SALEM, Ore. — The Oregon Supreme Court, ruling before the start of a murder case, has upheld that a defendant can be acquitted by a nonunanimous verdict, months after the U.S. Supreme Court ruled that guilty verdicts must be unanimous.
The decision Thursday keeps Oregon as the only state where split jury verdicts with 10 or 11 not guilty votes among a 12-member panel amount to an acquittal, not a hung jury, legal experts said.
Defense lawyers hailed the decision, which erases doubts among trial judges about how the U.S. Supreme Court ruling applies in Oregon.
“Fantastic news out of the Oregon Supreme Court this morning,” Athul Acharya, a Portland lawyer, tweeted on Friday.
The U.S. Supreme Court ruled in April that juries in state criminal trials must be unanimous to convict, settling a quirk of constitutional law that had allowed divided juries to convict defendants in Louisiana and Oregon.
Louisiana voters previously ditched the system, but it remained in place in Oregon until the U.S. Supreme Court ruling. In both states, provisions allowing split jury guilty verdicts were rooted in bigotry.
A judge in Oregon who will preside over the murder trial of a suburban Portland man said the U.S. Supreme Court’s decision should also apply to nonunanimous jury acquittals, even though the high court did not specifically address that issue.
“The only way to ensure a fair and impartial jury trial for all defendants, victims, and jurors is to instruct the jury that the verdict either for guilt or acquittal must be unanimous,” Washington County Circuit Court Judge Andrew Erwin wrote last July.
Still, Erwin agreed to ask the Oregon Supreme Court for a ruling before the trial of Michael Ross begins. Ross has pleaded not guilty to the murder of his mother, Diane Ross, and the attempted murder of his brother, Alexander Ross III.
Louisiana’s situation was a vestige of Jim Crow laws enacted in the late 19th and early 20th centuries to oppress Black citizens. Louisiana voters dumped the non-unanimous verdict system for crimes committed beginning in 2019. But lawyers for a man convicted in 2016 with a 10-2 jury verdict of killing a woman took the case to the U.S. Supreme Court, leading to its decision last year.
The justices’ 6-3 vote overturned the conviction of Evangelisto Ramos and had deep implications for Oregon, which by then was the only state to allow nonunanimous jury verdicts.
Like Louisiana, Oregon’s adoption of split jury verdicts, in the 1930s, was also rooted in bigotry. An editorial in the Morning Oregonian newspaper at the time said “vast immigration into America from southern and eastern Europe, of people untrained in the jury system, have combined to make the jury of twelve increasingly unwieldy and unsatisfactory.”

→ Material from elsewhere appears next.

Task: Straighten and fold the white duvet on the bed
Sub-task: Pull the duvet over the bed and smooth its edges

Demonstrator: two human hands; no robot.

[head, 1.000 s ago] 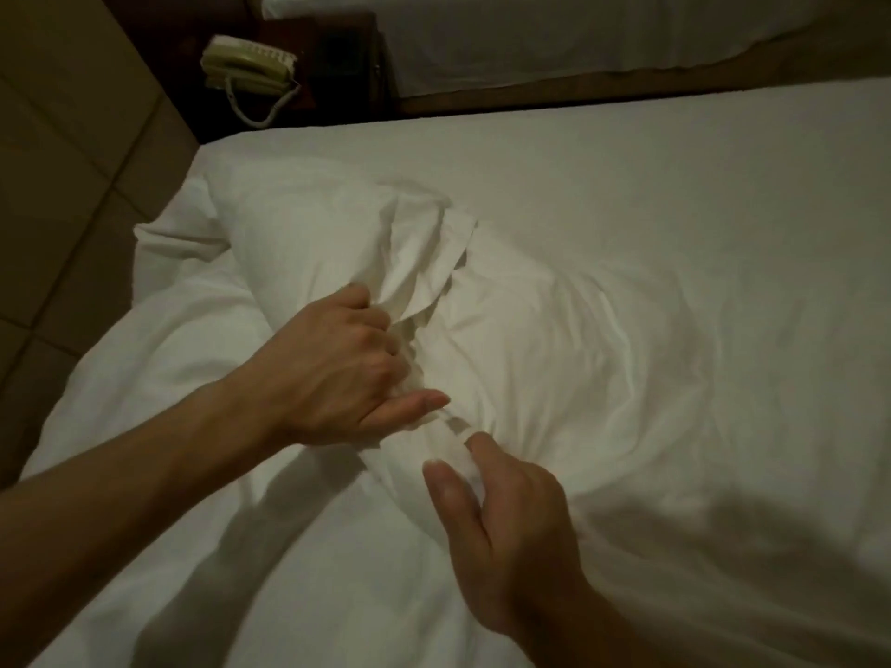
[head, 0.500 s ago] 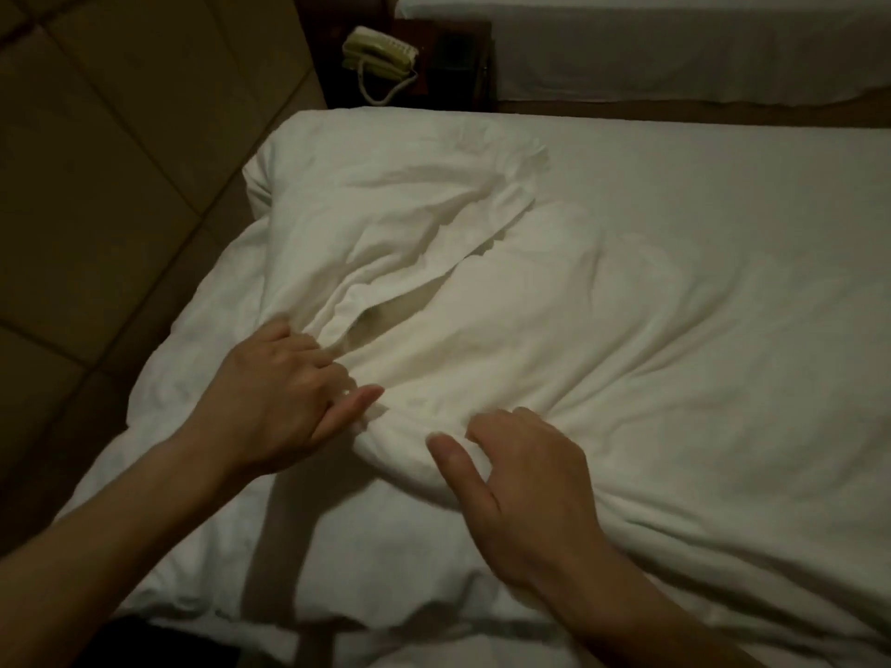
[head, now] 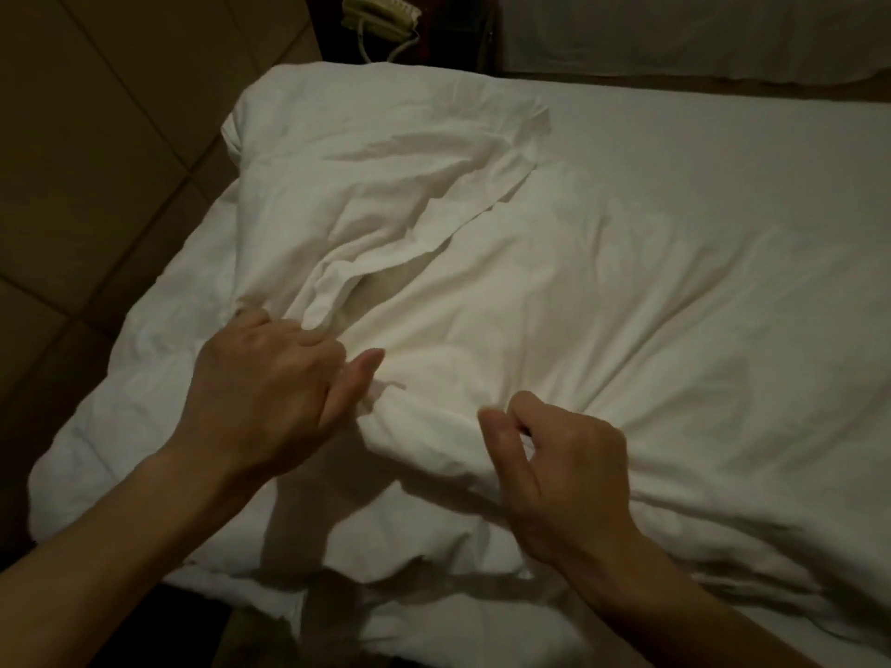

By allowing split jury guilty verdicts, the votes of the minority could become irrelevant if one or two immigrants or non-whites voted to acquit while the remainder of the jury wanted to convict. Oregon voters passed a ballot measure in 1934 allowing 10-2 and 11-1 verdicts for convictions or acquittals in all crimes. Convictions in first-degree murder cases were exempt from the measure.
U.S. Supreme Court Justice Neil Gorsuch, writing for the high court last April, said the practice of non-unanimous convictions is inconsistent with the Constitution’s right to a jury trial and should be discarded. Oregon consequently dropped nonunanimous jury convictions.
Erwin, however, described a hypothetical situation to make his point that nonunanimous jury acquittals should also be dropped.
“Given current racially charged events, one could easily imagine a situation where a white police officer is brought to trial for unjustly shooting and killing an unarmed Black person, and the jury being made up of 10 white people and two Blacks,” Erwin wrote.
He said the public and the Black victim’s family could accuse the court of racism if both Black jurors vote to convict but the police officer is acquitted based on the not guilty votes of 10 white jurors.